(Data entries)
:::::
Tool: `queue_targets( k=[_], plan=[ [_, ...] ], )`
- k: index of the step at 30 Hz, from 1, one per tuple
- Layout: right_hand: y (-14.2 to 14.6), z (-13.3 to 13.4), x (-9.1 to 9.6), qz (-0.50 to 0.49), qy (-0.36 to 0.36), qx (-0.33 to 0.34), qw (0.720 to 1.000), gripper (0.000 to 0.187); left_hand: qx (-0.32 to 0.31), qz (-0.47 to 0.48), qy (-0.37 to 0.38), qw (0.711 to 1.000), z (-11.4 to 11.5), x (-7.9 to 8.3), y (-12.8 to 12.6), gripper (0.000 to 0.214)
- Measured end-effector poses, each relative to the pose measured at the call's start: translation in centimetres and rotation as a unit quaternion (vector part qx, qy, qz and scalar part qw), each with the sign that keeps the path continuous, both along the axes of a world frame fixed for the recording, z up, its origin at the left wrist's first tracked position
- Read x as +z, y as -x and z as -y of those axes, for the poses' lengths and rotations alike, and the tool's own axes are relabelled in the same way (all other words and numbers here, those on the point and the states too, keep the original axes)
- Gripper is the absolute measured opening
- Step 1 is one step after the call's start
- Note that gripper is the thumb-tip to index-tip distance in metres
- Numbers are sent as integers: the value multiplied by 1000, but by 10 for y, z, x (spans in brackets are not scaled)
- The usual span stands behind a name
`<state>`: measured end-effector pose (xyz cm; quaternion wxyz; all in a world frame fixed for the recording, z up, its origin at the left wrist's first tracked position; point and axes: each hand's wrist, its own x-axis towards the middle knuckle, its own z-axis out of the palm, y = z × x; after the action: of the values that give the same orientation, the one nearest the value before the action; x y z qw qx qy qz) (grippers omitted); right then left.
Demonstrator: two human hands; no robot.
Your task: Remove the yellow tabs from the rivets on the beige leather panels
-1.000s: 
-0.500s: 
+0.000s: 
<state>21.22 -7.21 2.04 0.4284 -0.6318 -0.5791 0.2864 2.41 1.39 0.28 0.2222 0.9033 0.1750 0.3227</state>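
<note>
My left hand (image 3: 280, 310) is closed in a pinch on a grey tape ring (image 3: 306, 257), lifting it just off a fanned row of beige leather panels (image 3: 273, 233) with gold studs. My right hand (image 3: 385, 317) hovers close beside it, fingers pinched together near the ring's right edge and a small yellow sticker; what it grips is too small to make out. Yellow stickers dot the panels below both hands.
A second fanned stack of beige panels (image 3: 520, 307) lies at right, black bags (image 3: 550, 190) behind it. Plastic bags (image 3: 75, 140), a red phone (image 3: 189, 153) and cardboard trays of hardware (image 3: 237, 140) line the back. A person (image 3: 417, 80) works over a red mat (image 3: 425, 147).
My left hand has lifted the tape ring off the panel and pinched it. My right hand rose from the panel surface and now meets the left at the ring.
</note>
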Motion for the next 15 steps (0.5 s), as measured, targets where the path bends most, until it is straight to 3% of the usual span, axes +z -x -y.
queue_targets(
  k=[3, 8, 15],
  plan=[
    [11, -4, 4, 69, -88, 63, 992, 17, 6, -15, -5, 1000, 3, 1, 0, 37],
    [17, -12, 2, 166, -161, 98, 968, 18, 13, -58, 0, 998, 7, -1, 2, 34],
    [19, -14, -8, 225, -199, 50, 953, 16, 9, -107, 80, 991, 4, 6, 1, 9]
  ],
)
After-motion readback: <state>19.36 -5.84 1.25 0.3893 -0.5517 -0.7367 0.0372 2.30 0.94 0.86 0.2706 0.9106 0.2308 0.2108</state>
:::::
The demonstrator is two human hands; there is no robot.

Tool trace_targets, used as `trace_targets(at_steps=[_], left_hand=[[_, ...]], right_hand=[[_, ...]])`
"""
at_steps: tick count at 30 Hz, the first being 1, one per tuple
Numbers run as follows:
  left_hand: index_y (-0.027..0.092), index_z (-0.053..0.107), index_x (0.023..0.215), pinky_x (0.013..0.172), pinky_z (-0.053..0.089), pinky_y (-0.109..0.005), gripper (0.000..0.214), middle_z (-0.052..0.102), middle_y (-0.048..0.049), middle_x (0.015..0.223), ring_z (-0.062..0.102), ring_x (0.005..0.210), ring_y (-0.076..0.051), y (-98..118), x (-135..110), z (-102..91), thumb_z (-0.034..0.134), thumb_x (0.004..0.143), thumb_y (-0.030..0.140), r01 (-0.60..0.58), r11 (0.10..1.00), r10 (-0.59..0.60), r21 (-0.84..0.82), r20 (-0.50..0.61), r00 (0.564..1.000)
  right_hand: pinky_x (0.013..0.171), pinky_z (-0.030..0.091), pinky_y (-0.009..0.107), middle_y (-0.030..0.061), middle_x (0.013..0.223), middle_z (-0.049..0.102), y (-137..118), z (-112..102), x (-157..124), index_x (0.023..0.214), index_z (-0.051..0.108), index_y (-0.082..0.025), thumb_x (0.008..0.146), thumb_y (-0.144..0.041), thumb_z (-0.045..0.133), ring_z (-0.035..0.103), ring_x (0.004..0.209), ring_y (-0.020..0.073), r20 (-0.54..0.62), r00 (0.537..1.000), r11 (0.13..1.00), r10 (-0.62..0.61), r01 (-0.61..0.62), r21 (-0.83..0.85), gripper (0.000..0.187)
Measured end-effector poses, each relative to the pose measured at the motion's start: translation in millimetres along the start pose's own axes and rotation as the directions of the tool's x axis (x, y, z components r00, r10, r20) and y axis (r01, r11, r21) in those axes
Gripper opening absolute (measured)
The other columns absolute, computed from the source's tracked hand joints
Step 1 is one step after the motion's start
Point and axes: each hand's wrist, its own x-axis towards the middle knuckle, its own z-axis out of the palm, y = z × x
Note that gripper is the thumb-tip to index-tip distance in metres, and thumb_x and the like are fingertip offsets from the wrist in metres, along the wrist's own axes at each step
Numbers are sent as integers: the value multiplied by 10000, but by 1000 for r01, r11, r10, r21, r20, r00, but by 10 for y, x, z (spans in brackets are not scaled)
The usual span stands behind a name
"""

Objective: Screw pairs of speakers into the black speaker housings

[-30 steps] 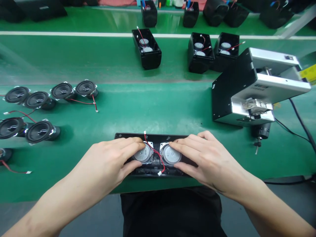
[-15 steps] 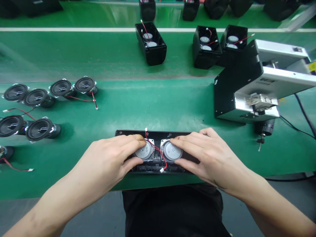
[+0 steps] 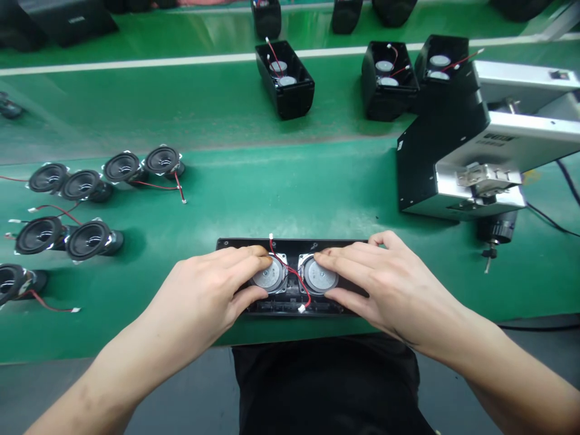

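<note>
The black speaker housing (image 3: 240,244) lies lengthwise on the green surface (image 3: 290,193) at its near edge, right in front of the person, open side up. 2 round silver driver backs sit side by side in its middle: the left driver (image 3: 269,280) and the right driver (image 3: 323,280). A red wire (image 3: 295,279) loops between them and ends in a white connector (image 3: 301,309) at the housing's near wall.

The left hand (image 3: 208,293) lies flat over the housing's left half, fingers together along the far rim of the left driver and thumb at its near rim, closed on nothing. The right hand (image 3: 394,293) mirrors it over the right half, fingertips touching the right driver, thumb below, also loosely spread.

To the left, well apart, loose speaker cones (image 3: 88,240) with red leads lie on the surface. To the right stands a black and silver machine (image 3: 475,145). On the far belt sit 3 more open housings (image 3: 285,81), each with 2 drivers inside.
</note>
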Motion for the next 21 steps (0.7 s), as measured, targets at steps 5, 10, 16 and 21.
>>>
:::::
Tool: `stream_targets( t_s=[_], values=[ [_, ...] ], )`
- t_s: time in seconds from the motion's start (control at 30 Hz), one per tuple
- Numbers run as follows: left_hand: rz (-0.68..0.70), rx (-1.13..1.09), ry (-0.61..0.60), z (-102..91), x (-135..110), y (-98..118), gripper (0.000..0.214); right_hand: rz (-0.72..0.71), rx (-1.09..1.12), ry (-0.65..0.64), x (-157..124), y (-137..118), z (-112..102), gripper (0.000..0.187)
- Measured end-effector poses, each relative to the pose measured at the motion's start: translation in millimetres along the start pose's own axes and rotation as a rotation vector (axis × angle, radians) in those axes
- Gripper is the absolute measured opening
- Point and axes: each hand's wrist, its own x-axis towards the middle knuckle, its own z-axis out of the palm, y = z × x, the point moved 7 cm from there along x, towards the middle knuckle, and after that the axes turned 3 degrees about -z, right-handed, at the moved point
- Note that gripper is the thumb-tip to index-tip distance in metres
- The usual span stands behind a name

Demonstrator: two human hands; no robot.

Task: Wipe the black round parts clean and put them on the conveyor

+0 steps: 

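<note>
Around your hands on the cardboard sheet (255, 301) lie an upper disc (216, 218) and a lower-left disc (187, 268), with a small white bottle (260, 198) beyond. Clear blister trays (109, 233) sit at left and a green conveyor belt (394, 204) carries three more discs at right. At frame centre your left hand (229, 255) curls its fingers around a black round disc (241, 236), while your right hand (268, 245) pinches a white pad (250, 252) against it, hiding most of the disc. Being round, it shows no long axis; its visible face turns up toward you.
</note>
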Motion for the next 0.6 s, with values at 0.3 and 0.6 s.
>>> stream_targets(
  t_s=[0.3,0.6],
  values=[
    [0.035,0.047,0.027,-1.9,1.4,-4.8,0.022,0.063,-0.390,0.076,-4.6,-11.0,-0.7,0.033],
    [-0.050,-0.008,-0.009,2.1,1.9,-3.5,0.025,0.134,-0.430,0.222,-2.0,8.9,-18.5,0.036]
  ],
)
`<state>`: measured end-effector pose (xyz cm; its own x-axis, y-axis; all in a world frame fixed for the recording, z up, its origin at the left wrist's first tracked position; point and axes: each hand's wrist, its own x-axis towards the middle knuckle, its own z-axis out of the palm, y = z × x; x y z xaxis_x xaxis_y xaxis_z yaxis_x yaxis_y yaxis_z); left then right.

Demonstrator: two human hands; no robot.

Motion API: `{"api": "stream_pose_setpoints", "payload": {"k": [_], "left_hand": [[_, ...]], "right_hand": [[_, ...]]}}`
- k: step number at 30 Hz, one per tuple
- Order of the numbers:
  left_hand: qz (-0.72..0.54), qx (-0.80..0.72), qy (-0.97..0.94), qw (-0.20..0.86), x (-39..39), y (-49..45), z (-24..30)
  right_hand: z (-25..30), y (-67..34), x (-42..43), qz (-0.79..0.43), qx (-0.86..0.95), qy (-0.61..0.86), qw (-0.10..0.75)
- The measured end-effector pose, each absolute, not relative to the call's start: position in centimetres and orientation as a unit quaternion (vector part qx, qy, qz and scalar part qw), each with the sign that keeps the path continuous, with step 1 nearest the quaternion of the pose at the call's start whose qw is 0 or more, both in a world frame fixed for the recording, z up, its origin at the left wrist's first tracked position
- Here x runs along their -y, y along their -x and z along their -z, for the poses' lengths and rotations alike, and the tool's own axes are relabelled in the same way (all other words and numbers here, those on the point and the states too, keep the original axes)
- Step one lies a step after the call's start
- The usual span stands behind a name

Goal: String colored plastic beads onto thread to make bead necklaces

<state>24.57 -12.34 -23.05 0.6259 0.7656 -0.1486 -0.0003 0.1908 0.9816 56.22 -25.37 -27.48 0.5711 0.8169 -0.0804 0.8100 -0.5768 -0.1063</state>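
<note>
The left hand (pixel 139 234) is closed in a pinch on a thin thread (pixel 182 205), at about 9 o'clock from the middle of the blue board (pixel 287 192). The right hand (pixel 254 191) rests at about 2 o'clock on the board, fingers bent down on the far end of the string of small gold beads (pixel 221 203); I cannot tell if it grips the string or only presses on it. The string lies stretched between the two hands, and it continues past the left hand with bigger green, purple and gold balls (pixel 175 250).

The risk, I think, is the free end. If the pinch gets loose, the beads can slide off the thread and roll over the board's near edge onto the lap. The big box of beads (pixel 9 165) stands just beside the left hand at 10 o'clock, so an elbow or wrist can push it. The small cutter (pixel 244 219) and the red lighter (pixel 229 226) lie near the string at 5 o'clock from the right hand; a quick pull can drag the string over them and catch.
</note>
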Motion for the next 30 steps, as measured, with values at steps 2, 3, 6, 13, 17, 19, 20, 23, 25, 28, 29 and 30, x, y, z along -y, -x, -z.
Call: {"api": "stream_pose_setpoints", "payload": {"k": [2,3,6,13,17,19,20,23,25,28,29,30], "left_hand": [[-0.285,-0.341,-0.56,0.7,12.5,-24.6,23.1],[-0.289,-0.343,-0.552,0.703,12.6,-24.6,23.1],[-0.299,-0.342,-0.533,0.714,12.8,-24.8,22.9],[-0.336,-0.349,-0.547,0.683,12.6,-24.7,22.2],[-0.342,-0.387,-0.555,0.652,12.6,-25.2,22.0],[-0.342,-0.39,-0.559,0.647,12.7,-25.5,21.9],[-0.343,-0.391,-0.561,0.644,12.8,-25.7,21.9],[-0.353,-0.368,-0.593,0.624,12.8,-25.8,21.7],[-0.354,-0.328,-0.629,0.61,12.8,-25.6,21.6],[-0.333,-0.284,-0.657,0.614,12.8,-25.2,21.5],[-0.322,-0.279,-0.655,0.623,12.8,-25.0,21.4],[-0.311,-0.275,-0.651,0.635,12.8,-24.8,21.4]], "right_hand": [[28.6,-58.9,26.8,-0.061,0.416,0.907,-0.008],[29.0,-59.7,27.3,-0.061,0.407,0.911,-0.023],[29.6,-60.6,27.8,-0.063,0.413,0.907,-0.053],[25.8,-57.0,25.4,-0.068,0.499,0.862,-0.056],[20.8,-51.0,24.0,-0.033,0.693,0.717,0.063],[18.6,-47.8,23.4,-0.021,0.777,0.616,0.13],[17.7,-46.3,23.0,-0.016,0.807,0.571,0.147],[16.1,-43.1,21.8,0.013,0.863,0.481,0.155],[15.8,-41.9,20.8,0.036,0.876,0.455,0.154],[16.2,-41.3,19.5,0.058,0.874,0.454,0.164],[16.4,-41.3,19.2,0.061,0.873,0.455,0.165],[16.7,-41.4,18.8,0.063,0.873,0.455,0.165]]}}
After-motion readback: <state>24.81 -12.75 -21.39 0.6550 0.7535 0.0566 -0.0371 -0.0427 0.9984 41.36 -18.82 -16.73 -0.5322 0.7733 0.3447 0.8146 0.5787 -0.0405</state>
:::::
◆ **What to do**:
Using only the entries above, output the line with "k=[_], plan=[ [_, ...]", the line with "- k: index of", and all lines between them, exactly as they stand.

◆ **Exercise answer**:
Tool: `queue_targets( k=[_], plan=[ [_, ...] ], )`
- k: index of the step at 30 Hz, from 1, one per tuple

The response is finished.